== ACTION ITEM ==
Give the lines of the material verbatim, from the first line to the line with "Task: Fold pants", including both.
SOURCE INFORMATION START
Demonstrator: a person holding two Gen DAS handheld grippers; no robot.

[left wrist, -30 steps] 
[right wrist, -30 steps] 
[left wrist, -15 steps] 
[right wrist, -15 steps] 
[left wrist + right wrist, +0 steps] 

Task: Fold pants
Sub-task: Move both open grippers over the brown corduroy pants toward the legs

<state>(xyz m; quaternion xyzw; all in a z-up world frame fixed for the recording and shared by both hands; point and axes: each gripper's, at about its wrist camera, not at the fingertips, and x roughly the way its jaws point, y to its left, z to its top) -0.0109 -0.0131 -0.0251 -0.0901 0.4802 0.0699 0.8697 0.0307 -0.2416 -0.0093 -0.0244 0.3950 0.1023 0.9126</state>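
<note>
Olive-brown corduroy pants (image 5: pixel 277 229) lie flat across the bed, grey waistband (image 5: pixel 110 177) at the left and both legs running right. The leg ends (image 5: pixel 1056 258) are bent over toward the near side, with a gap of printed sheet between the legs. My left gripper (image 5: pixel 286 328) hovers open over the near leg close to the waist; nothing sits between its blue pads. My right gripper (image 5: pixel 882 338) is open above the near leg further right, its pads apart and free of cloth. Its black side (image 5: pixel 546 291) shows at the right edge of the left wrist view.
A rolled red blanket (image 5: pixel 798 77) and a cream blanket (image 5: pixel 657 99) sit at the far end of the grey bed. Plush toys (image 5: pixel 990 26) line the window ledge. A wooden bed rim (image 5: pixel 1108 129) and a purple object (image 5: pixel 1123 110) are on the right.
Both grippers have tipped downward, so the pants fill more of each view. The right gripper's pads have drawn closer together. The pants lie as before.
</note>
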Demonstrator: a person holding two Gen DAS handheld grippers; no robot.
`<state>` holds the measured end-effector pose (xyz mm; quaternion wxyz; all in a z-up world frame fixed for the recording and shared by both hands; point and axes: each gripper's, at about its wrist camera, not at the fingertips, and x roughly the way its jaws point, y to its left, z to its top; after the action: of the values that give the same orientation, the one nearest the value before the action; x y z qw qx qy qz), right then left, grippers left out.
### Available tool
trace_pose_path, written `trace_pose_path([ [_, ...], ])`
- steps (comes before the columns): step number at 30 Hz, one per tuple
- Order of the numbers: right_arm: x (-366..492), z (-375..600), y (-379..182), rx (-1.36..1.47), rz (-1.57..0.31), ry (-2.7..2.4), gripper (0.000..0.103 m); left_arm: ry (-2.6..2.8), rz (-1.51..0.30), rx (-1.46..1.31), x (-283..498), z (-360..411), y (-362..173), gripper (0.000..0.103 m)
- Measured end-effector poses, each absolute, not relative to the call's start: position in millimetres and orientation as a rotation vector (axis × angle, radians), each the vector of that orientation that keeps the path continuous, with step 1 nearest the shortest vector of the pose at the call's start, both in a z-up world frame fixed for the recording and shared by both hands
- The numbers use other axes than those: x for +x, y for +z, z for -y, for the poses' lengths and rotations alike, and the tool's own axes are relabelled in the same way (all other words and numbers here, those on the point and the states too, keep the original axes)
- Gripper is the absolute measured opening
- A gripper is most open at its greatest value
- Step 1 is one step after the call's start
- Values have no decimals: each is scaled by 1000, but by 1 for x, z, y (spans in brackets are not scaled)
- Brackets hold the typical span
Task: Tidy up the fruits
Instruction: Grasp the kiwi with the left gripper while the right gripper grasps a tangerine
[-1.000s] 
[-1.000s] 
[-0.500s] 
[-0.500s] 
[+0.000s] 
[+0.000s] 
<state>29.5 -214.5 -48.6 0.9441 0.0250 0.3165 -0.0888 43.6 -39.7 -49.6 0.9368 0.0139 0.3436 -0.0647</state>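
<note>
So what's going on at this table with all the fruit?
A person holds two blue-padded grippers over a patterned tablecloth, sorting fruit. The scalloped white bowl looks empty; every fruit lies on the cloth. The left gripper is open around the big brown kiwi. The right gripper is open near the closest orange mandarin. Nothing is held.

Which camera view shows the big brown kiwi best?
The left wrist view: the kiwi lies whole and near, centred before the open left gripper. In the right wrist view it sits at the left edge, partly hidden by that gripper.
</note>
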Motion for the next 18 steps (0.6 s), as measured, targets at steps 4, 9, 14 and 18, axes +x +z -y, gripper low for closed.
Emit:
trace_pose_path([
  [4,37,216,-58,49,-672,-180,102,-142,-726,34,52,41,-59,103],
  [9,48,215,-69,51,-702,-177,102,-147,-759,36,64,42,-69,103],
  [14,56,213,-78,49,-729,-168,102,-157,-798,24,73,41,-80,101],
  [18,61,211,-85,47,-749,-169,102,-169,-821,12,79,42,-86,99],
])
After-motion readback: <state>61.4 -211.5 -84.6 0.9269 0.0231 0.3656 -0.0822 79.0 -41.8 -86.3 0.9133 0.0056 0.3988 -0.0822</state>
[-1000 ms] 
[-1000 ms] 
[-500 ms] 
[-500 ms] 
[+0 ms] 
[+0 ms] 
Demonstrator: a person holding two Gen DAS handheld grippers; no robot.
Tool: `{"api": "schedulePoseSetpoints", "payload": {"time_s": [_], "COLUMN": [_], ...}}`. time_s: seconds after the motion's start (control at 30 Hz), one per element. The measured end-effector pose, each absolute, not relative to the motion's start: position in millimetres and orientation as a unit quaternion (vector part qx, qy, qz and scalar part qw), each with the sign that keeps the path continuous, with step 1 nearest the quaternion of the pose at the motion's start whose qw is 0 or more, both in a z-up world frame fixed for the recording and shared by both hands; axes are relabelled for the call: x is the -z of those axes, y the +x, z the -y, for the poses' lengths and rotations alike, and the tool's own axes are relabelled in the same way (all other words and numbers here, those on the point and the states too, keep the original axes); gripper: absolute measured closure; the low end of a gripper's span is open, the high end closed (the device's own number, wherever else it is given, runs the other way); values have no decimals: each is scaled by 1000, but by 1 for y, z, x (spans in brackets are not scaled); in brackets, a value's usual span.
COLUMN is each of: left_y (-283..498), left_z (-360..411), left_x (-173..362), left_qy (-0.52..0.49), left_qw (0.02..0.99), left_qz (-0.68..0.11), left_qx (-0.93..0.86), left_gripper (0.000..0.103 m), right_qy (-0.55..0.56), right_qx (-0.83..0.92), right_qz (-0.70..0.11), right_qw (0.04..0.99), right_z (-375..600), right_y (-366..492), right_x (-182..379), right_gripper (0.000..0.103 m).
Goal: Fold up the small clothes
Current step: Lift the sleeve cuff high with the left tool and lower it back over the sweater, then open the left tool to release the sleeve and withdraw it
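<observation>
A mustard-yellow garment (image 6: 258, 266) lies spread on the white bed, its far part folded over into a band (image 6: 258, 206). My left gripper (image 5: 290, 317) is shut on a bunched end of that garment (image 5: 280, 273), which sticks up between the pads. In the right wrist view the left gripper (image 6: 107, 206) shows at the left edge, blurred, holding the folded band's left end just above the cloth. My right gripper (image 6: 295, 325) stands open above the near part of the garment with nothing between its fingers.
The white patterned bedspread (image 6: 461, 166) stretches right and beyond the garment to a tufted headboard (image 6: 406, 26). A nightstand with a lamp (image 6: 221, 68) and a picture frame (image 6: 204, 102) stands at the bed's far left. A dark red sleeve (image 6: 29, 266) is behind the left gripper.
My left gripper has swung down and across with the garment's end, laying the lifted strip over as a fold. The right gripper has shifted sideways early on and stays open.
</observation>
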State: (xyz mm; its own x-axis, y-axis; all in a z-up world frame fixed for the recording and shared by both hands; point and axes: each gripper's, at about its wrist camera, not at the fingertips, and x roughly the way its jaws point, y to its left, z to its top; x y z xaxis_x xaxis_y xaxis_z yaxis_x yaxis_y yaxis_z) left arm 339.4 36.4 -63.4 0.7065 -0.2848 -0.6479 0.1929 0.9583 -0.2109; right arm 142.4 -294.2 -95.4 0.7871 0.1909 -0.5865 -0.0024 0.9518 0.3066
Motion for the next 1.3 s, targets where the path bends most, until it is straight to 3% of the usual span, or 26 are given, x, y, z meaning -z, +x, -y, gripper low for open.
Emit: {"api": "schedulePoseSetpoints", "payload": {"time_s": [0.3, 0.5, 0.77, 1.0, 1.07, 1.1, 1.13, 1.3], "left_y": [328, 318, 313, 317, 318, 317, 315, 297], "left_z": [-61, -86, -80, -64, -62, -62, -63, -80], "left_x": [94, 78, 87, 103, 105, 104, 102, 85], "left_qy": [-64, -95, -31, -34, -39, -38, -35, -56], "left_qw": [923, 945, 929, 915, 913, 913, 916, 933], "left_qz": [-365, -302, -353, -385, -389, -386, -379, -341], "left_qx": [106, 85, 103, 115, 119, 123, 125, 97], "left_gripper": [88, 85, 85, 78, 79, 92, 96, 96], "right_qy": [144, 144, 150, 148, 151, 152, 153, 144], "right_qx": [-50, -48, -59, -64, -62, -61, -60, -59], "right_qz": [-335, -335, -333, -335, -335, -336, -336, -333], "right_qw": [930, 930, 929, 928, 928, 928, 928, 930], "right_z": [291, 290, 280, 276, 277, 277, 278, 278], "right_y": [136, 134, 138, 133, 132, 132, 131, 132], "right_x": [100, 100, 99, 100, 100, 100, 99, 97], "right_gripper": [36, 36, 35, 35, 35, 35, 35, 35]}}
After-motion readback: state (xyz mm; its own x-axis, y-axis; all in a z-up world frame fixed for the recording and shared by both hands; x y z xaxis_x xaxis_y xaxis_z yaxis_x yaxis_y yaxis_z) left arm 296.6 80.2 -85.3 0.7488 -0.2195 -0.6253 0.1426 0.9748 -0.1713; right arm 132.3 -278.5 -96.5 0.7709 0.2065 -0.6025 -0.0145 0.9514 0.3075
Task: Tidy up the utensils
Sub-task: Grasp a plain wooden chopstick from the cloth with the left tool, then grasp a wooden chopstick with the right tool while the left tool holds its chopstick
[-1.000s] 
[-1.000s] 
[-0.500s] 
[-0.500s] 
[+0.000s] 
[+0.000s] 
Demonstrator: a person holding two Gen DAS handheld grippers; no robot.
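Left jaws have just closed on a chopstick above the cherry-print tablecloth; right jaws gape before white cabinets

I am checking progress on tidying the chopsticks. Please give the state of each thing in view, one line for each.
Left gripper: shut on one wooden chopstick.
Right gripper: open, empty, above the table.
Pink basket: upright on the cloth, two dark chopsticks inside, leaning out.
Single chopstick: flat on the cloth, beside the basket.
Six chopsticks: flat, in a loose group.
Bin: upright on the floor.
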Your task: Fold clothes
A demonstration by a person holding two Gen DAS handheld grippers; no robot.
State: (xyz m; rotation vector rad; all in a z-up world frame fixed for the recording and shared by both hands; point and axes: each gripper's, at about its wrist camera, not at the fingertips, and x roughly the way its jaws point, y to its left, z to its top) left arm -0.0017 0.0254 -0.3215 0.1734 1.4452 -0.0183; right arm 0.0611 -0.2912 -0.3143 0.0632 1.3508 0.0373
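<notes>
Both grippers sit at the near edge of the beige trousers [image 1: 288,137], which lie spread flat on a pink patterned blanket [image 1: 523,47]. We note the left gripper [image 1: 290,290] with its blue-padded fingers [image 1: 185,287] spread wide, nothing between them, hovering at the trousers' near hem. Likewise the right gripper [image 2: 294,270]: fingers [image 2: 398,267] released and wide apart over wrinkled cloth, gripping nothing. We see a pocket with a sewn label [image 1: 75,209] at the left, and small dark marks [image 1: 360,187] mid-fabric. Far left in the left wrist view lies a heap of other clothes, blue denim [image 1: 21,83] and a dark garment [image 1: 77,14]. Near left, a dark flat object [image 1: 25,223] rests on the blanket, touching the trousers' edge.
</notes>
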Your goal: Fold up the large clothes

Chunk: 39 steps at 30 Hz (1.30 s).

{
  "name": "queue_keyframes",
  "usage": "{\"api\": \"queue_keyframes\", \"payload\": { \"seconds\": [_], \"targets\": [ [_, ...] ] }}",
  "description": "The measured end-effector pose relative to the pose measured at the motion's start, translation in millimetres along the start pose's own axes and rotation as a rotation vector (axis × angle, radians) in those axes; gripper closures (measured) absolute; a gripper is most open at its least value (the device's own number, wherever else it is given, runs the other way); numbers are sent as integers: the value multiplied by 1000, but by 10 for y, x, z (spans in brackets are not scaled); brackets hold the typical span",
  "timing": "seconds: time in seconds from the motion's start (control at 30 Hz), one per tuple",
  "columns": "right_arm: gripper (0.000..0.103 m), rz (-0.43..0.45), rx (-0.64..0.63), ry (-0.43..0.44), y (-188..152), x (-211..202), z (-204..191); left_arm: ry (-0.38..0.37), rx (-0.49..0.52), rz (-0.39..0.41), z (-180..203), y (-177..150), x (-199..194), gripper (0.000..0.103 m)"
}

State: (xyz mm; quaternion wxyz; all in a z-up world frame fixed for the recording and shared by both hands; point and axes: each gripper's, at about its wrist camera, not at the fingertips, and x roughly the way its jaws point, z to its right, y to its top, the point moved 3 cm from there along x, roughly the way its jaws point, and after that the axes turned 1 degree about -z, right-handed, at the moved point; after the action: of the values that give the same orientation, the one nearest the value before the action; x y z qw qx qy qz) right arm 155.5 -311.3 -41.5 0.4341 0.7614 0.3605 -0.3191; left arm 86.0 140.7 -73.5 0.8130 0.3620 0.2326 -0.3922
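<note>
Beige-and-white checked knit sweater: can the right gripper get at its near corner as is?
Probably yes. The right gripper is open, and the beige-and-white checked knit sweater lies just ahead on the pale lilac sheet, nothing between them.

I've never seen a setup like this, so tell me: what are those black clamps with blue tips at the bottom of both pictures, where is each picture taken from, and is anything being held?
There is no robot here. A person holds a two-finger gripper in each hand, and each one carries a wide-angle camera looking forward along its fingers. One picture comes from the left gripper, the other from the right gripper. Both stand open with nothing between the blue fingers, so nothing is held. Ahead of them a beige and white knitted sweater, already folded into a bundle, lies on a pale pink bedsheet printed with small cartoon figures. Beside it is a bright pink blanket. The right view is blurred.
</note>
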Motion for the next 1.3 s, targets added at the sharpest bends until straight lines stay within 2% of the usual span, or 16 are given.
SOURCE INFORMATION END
== SOLUTION FOR THIS TASK ==
Demonstrator: a person holding two Gen DAS handheld grippers; no robot.

[left wrist, -30 steps] 
[right wrist, -30 steps] 
[left wrist, -15 steps] 
[right wrist, -15 steps] 
[left wrist + right wrist, +0 steps] 

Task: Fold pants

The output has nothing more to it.